The fundamental principle on which the discrete process model (DPM) is based is the assumption that all quantum mechanical processes occur not only in discrete space but also in discrete time. Thus, a process is seen as a transition from one state to another at every step in the (discontinuous) time. These transitions are controlled by the probabilities of moving from one state to another during a step in time. Those probabilities constitute a Markov-matrix, called transition probability matrix.

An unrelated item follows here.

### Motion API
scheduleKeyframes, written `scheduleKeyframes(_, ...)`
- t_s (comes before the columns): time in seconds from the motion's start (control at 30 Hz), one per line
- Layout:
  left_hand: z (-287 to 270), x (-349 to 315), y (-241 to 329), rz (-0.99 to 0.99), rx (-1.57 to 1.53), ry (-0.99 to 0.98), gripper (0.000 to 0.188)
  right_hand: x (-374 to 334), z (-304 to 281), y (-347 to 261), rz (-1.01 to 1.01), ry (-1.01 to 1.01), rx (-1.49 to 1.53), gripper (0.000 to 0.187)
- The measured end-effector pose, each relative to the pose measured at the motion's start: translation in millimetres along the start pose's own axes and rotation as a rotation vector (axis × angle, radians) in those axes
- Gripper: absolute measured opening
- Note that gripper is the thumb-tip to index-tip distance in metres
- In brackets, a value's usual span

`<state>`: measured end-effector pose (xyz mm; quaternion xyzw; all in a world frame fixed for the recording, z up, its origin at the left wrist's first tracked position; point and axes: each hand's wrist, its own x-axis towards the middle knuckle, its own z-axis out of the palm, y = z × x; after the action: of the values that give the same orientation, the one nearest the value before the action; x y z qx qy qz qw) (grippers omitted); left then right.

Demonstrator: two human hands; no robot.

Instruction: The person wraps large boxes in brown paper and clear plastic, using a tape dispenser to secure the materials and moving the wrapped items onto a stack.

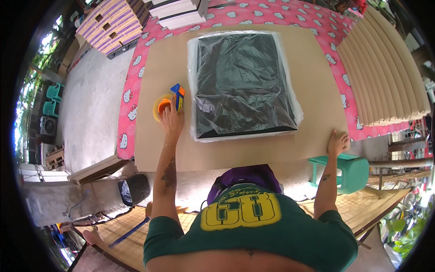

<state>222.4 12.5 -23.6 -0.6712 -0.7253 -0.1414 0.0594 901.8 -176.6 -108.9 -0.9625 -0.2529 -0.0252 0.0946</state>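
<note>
Head view: left hand (173, 119) rests on the tape dispenser (180, 95), left of the wrapped panel (242, 81). Panel lies flat on cardboard (253, 153), long axis pointing away from the person; left hand is nearer. Right hand (339, 143), fingers curled, touches the cardboard's near-right corner. Fingertip undersides are hidden; closure of either grip cannot be determined.

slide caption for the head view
Left hand on tape dispenser, right hand at corner of cardboard sheet, plastic-wrapped black panel between.
</note>
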Motion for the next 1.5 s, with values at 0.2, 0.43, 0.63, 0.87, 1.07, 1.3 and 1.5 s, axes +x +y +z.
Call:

The process advances in one step in time in the following way: the product of the state vector and the transition probability matrix is calculated, the result being a new state vector (a Markov-vector) for the following point in time. According to this stochastic state vector, "a lot is drawn by nature" to determine which one of the possible states will be actualized to be the next transitional state. The process continues in this way until the system remains in a stable state - and the realization of that state occurs. This stability enables the actualized state to be perceived, in principle. Thus, being observable is defined in DPM as being a stable state of the transitional system.
The model is applied to physical - quantum-mechanical - processes as well as to those of consciousness (mind). In the earlier case, the transition probability matrix remains unchanged during the process, while in the latter it may change in many way.
Two systems interact if some probabilities in their transition matrices are conditional to each other. In this case, both vectors - or their parts - change according to vector-interference.
The vector-interference between the physical and mind systems explains perception as well as psychomotorics. It is shown that, using DPM, there exists no way to reduce conscious phenomena to physical - and vice versa.
Keywords: cognitive, cognition, consciousness, covering, detector, discrete, Eccles, entangle, exocytosis, interference, learning, Markov-matrix, mind, quantum mechanics, perception, psychophysical, synapsis, transition probability.